There are mentions (with full url) of many "dubious" sites before my post which you deleted. The sites I mentioned are not "dubious" at all. I have no doubt in my mind about the intent or purpose of those sites. The intent of my post was to throw some light on the actual "dubious" one. So I don't think deleting the post quite serves the purpose. Linking to sites is not illegal, is it? It's not like I'm linking to actual copyrighted files. Obviously I won't take responsibility if someone's PC get's infected or something, but I think our fellow users here are smart-enough to make their own decisions about who to trust. Anyway, I agree with you otherwise. I just think "law" and jail time is not what decides what is theft or unethical. It's just a matter of perspective. 

When freedom is outlawed.... 
Peace.


----------



## rtwjunkie (Dec 15, 2014)

Knoxx29 said:


> Please keep such ignorant comments for Yourself.
> 
> They make a ton of money.


 
Scratching my head here Knoxx...How is it ignorant to feel that if you make something, create something, you should be paid for it?  Wht if that was YOU who created a game for instance, put it up for sale, and got only a few sales, but it was pirated like hell?  Unless you intended to put it up as a gift (which you didn't in my example), you have now not been compensated for your time, imaginagion and hard work.  What are the chances you will do it again?

That's the reason I don't have any trouble handing over my cash instead of pirating.  I would expect the same were it me.

It doesn't matter how much money that company is already making, it doesn't make stealing from them any more ok.


----------



## Nabarun (Dec 15, 2014)

rtwjunkie said:


> Scratching my head here Knoxx...How is it ignorant to feel that if you make something, create something, you should be paid for it?  Wht if that was YOU who created a game for instance, put it up for sale, and got only a few sales, but it was pirated like hell?  Unless you intended to put it up as a gift (which you didn't in my example), you have now not been compensated for your time, imaginagion and hard work.  What are the chances you will do it again?
> 
> That's the reason I don't have any trouble handing over my cash instead of pirating.  I would expect the same were it me.
> 
> It doesn't matter how much money that company is already making, it doesn't make stealing from them any more ok.

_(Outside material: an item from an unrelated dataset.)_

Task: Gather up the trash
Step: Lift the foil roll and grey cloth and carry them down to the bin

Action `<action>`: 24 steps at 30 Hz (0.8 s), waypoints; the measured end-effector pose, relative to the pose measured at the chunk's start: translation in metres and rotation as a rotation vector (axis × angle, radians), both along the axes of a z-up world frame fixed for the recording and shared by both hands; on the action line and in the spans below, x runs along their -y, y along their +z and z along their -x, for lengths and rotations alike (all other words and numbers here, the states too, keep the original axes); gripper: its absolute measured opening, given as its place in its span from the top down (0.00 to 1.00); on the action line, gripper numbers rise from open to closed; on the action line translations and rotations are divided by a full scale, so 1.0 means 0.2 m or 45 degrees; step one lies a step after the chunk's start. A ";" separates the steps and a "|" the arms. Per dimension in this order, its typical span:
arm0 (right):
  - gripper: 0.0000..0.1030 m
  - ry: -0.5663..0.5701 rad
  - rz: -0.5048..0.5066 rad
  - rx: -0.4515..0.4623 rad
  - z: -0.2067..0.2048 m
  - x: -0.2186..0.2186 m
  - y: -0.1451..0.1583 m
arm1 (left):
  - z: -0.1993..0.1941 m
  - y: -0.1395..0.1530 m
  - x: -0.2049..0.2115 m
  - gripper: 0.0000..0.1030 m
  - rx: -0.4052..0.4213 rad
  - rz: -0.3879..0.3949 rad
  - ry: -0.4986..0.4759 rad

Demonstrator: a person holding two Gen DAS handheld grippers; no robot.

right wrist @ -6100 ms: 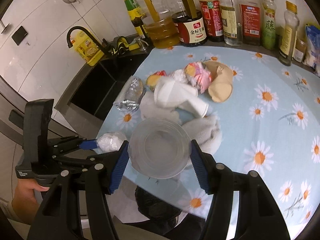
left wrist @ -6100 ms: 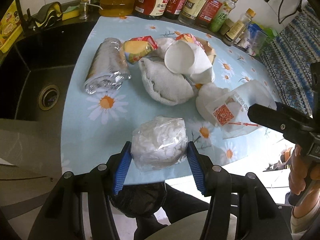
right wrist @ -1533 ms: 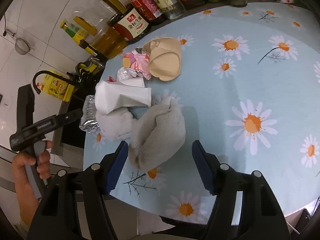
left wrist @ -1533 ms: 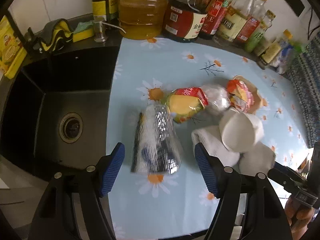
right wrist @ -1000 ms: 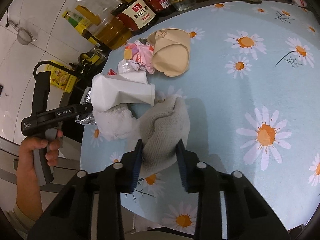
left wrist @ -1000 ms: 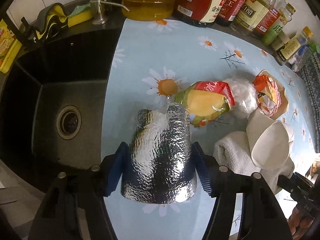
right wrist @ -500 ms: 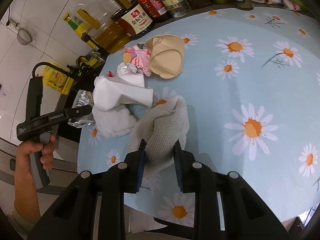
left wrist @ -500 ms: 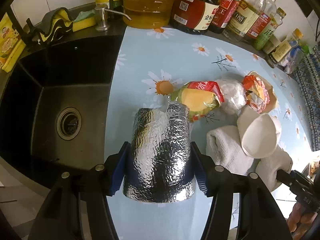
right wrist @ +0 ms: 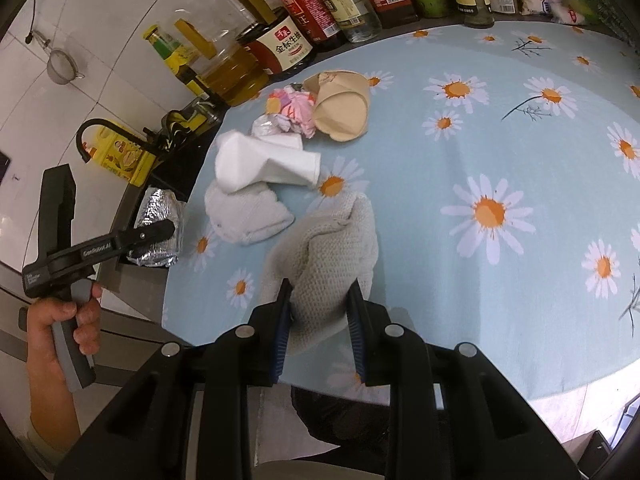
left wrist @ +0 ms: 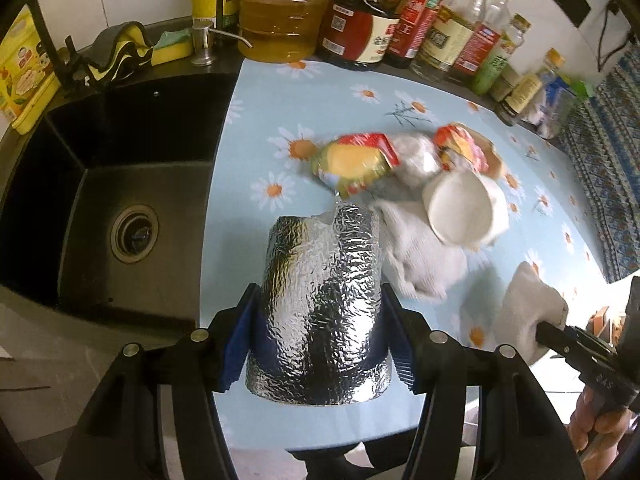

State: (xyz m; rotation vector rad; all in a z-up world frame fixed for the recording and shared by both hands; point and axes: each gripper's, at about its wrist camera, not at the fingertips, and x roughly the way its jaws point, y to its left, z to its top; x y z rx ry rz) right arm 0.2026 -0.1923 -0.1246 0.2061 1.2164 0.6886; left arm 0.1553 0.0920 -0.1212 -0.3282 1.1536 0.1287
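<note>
**A:** ok so what's each gripper doing here?

**B:** The left gripper (left wrist: 318, 336) has its blue pads pressed on both sides of a crinkly silver foil bag (left wrist: 320, 312), so it's clamped on that, at the near edge of the counter by the sink (left wrist: 100, 184). The right gripper (right wrist: 320, 320) is squeezed in tight on a grey knitted cloth (right wrist: 332, 256); the far end of the cloth looks to rest on the daisy tablecloth (right wrist: 500, 140), close to the front edge.

**A:** and the rest of the trash?

**B:** Still in a pile further in. There's a second cloth wad (right wrist: 244, 216) just beside the foil bag, with a white paper cup (right wrist: 264, 164) lying on its side against it. Behind those: a yellow-and-red snack packet (left wrist: 352, 164), a clear crumpled plastic ball (left wrist: 416, 156), a pink crumpled wrapper (right wrist: 296, 110) and a squashed tan paper cup (right wrist: 342, 106), all touching or nearly.

**A:** background?

**B:** Row of oil and sauce bottles (right wrist: 280, 36) along the wall, and a yellow sponge (left wrist: 172, 48) behind the sink.
</note>
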 end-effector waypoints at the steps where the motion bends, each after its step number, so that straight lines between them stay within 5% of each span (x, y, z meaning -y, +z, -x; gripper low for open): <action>1: 0.73 0.002 0.000 0.002 0.01 0.00 0.00 | 0.03 0.00 0.02 0.45 0.004 0.004 -0.005; 24: 0.73 0.165 -0.021 0.048 0.49 -0.09 0.05 | 0.60 0.03 0.24 0.45 0.039 0.128 -0.075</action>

"got only a few sales, but it was pirated like hell" - That's an absurd situation. If nobody thought it was worth buying, it wouldn't be "pirated like hell" at all.

"I don't have any trouble handing over my cash" - That's because you have it - not everybody does.

"It doesn't matter how much money that company is already making" - Ahhh, it does. *That's* the whole point. *THEY* are the greedy ones. Never satisfied no matter how much they make.


----------



## rtwjunkie (Dec 15, 2014)

Nabarun said:


> "got only a few sales, but it was pirated like hell" - That's an absurd situation. If nobody thought it was worth buying, it wouldn't be "pirated like hell" at all.
> 
> "I don't have any trouble handing over my cash" - That's because you have it - not everybody does.
> 
> "It doesn't matter how much money that company is already making" - Ahhh, it does. *That's* the whole point. *THEY* are the greedy ones. Never satisfied no matter how much they make.


 
It's not greed to expect to be paid for your efforts.  You obviously will never be a business owner yourself.

EDIT:  And no, I actually most of the time DON'T have the money.  You know what I do?  I WAIT till I do have the money.


----------



## TheMailMan78 (Dec 15, 2014)

RCoon said:


> I get an awful lot of music from bandcamp and mininova, because the music on there is better, is completely legal, and not piled with DRM or dodgy downloaders (and they offer FLAC quality). They use torrents as one of many means of distribution. And I don't mind paying for that service one bit.
> 
> TPB was and still is just a body created to flaunt how stupid the legal system is across europe, in that no matter how much time or resources these people pour into cracking down on pirating, some guy is just going to reupload the 78mb file that contains the whole of TPB back on another website. These people are wasting colossal fortunes to bring it down, instead of just muscling out the attractiveness of TPB by offering better solutions for obtaining music, software, games and movies. People don't pirate when netflix is so cheap, when steam sales are so cheap, and when spotify is *free*.
> 
> ...


Well said Qubit.


----------



## Nabarun (Dec 15, 2014)

rtwjunkie said:


> It's not greed to expect to be paid for your efforts.  You obviously will never be a business owner yourself.
> 
> EDIT:  And no, I actually most of the time DON'T have the money.  You know what I do?  I WAIT till I do have the money.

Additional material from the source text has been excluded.